◆ **What the exercise asks**: Work through the data line by line, gathering every line that has the word "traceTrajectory".
▬▬▬
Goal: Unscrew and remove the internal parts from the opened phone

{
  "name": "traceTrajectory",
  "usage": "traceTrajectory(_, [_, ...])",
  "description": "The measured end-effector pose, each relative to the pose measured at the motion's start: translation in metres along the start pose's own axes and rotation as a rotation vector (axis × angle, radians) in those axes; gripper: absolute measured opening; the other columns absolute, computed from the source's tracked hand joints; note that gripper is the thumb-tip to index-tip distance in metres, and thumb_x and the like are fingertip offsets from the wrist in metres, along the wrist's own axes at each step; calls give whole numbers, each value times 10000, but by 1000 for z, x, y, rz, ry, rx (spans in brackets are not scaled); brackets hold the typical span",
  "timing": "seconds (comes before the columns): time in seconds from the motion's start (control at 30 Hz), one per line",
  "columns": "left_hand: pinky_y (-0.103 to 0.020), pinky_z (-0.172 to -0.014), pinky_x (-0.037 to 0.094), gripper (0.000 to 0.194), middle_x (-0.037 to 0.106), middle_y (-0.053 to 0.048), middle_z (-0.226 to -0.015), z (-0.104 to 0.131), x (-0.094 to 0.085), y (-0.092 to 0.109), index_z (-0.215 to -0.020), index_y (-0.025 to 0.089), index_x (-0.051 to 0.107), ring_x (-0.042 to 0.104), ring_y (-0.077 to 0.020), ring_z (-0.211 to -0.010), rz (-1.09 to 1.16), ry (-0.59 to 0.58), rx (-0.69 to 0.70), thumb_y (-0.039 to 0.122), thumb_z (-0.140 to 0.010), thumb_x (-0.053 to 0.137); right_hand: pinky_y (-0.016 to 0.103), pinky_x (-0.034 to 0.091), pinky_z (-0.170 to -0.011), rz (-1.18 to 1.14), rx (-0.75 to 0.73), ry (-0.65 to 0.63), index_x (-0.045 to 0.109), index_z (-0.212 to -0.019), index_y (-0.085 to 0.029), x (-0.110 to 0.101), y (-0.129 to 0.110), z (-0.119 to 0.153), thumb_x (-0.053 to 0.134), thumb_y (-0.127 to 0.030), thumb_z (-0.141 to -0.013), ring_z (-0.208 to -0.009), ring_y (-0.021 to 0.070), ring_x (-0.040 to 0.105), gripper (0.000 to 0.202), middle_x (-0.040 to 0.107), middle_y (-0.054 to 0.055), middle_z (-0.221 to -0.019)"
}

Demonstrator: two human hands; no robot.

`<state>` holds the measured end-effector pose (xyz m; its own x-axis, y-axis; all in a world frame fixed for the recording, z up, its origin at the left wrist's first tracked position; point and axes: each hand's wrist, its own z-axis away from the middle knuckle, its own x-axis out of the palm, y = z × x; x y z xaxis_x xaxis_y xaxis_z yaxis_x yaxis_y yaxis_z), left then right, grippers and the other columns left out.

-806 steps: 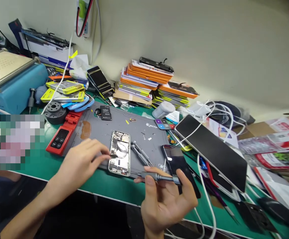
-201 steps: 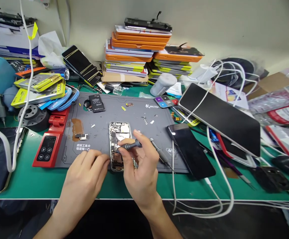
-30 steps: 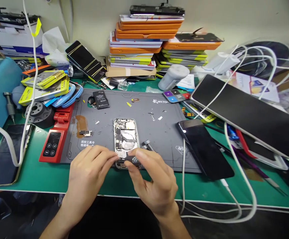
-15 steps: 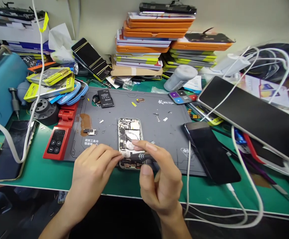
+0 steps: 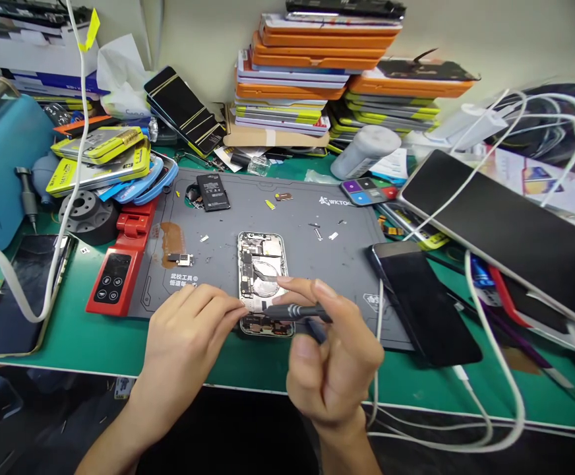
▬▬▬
◆ **Result of the exercise**:
  "name": "traceTrajectory",
  "usage": "traceTrajectory(_, [_, ...])",

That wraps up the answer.